» What is expected
Line for line, the listing below is to be transcribed exactly.

----

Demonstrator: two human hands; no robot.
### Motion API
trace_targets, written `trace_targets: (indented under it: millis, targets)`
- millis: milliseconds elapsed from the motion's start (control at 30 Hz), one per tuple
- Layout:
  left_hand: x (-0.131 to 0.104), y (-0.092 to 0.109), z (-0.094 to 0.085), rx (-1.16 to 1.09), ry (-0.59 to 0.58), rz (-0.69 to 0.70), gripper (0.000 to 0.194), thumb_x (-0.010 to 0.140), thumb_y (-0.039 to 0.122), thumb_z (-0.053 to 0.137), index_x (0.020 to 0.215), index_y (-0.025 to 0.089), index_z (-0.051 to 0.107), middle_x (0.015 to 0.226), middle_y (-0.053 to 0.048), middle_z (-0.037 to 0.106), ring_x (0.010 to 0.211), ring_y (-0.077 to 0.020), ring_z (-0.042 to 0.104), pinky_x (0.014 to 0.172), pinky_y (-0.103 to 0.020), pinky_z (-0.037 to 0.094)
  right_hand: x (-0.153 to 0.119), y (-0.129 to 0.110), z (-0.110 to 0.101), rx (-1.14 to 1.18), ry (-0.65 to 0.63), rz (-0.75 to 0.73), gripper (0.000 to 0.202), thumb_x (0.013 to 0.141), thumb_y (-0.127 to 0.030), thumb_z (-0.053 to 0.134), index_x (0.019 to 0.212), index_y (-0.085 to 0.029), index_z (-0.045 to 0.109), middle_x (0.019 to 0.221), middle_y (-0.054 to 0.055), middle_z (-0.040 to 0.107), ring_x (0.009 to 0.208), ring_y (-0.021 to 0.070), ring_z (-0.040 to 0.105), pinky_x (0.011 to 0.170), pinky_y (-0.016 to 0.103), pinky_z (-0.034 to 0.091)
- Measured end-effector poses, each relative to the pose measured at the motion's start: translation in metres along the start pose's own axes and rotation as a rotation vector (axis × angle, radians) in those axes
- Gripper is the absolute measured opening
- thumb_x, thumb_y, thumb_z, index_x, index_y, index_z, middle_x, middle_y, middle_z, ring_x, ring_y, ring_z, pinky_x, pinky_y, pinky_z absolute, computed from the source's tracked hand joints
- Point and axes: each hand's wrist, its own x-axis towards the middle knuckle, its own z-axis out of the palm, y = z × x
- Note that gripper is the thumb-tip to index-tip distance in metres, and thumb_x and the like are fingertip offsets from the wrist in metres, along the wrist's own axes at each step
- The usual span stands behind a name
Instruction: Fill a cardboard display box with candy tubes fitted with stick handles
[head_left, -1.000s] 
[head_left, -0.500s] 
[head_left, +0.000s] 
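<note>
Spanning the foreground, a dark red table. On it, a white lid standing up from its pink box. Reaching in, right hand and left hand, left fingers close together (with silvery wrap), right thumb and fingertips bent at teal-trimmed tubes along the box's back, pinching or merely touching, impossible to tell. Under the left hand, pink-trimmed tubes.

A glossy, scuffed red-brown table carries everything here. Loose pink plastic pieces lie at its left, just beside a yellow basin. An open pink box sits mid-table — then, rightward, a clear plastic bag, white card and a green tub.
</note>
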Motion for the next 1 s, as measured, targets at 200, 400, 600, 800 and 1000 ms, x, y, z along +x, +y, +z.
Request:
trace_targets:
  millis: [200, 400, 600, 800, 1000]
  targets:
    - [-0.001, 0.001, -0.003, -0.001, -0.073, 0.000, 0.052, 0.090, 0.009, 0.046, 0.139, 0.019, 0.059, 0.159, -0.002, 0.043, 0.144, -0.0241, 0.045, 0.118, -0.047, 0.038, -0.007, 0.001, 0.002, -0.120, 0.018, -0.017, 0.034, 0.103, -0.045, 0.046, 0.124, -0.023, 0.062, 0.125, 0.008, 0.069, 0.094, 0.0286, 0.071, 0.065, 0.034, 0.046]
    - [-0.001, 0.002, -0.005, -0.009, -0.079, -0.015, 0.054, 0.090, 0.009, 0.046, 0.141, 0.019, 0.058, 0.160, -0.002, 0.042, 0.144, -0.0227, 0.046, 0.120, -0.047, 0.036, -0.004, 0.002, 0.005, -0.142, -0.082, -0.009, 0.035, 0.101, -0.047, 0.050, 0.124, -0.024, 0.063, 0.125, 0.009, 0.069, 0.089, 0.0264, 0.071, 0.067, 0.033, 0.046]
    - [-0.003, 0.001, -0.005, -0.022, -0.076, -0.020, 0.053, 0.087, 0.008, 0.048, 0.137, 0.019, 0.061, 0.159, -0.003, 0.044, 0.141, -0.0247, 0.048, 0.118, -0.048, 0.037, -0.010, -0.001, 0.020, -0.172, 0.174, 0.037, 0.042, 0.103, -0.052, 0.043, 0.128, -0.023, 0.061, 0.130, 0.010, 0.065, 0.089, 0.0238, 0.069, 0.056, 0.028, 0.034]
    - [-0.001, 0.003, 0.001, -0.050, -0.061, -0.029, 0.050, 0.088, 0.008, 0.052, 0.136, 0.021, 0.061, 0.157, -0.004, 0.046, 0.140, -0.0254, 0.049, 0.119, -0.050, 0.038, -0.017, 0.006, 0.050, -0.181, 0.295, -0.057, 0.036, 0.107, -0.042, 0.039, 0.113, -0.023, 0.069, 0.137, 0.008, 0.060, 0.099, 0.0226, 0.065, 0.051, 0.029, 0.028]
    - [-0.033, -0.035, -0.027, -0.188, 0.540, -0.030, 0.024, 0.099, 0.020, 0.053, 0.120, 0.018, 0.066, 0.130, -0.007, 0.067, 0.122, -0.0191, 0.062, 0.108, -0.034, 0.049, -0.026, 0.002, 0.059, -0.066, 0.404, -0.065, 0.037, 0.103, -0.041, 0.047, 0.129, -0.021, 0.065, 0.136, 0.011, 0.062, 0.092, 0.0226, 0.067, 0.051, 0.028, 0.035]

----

» Worked solution
Demonstrator: two human hands; no robot.
### Motion API
trace_targets, written `trace_targets: (indented under it: millis, targets)`
- millis: milliseconds elapsed from the motion's start (control at 30 Hz), one per tuple
- Layout:
  left_hand: x (-0.131 to 0.104), y (-0.092 to 0.109), z (-0.094 to 0.085), rx (-1.16 to 1.09), ry (-0.59 to 0.58), rz (-0.69 to 0.70), gripper (0.000 to 0.194), thumb_x (-0.010 to 0.140), thumb_y (-0.039 to 0.122), thumb_z (-0.053 to 0.137), index_x (0.020 to 0.215), index_y (-0.025 to 0.089), index_z (-0.051 to 0.107), middle_x (0.015 to 0.226), middle_y (-0.053 to 0.048), middle_z (-0.037 to 0.106), ring_x (0.010 to 0.211), ring_y (-0.077 to 0.020), ring_z (-0.042 to 0.104), pinky_x (0.014 to 0.172), pinky_y (-0.103 to 0.020), pinky_z (-0.037 to 0.094)
  right_hand: x (-0.153 to 0.119), y (-0.129 to 0.110), z (-0.110 to 0.101), rx (-1.14 to 1.18), ry (-0.65 to 0.63), rz (-0.75 to 0.73), gripper (0.000 to 0.202), thumb_x (0.013 to 0.141), thumb_y (-0.127 to 0.030), thumb_z (-0.053 to 0.134), index_x (0.019 to 0.212), index_y (-0.085 to 0.029), index_z (-0.045 to 0.109), middle_x (0.019 to 0.221), middle_y (-0.054 to 0.055), middle_z (-0.040 to 0.107), ring_x (0.009 to 0.208), ring_y (-0.021 to 0.070), ring_z (-0.040 to 0.105), pinky_x (0.011 to 0.170), pinky_y (-0.016 to 0.103), pinky_z (-0.034 to 0.091)
- Measured end-effector poses, each relative to the pose measured at the motion's start: translation in metres along the start pose's own axes and rotation as a rotation vector (axis × angle, radians) in those axes
- Gripper is the absolute measured opening
- thumb_x, thumb_y, thumb_z, index_x, index_y, index_z, middle_x, middle_y, middle_z, ring_x, ring_y, ring_z, pinky_x, pinky_y, pinky_z absolute, computed from the source's tracked hand joints
- Point and axes: each hand's wrist, its own x-axis towards the middle knuckle, its own z-axis out of the palm, y = z × x
- Note that gripper is the thumb-tip to index-tip distance in metres, and thumb_x and the like are fingertip offsets from the wrist in metres, along the wrist's own axes at each step
- The usual span stands behind a name
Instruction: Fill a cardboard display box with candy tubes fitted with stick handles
[head_left, -1.000s] 
[head_left, -0.500s] 
[head_left, +0.000s] 
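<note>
Spanning the foreground, a dark red table. On it, a white lid standing up from its pink box. Reaching in, right hand and left hand, left fingers close together (with silvery wrap), right thumb and fingertips bent at teal-trimmed tubes along the box's back, pinching or merely touching, impossible to tell. Under the left hand, pink-trimmed tubes.

A glossy, scuffed red-brown table carries everything here. Loose pink plastic pieces lie at its left, just beside a yellow basin. An open pink box sits mid-table — then, rightward, a clear plastic bag, white card and a green tub.
</note>
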Motion for the next 1 s, as measured, targets at 200, 400, 600, 800 and 1000 ms, x, y, z along +x, +y, +z.
Request:
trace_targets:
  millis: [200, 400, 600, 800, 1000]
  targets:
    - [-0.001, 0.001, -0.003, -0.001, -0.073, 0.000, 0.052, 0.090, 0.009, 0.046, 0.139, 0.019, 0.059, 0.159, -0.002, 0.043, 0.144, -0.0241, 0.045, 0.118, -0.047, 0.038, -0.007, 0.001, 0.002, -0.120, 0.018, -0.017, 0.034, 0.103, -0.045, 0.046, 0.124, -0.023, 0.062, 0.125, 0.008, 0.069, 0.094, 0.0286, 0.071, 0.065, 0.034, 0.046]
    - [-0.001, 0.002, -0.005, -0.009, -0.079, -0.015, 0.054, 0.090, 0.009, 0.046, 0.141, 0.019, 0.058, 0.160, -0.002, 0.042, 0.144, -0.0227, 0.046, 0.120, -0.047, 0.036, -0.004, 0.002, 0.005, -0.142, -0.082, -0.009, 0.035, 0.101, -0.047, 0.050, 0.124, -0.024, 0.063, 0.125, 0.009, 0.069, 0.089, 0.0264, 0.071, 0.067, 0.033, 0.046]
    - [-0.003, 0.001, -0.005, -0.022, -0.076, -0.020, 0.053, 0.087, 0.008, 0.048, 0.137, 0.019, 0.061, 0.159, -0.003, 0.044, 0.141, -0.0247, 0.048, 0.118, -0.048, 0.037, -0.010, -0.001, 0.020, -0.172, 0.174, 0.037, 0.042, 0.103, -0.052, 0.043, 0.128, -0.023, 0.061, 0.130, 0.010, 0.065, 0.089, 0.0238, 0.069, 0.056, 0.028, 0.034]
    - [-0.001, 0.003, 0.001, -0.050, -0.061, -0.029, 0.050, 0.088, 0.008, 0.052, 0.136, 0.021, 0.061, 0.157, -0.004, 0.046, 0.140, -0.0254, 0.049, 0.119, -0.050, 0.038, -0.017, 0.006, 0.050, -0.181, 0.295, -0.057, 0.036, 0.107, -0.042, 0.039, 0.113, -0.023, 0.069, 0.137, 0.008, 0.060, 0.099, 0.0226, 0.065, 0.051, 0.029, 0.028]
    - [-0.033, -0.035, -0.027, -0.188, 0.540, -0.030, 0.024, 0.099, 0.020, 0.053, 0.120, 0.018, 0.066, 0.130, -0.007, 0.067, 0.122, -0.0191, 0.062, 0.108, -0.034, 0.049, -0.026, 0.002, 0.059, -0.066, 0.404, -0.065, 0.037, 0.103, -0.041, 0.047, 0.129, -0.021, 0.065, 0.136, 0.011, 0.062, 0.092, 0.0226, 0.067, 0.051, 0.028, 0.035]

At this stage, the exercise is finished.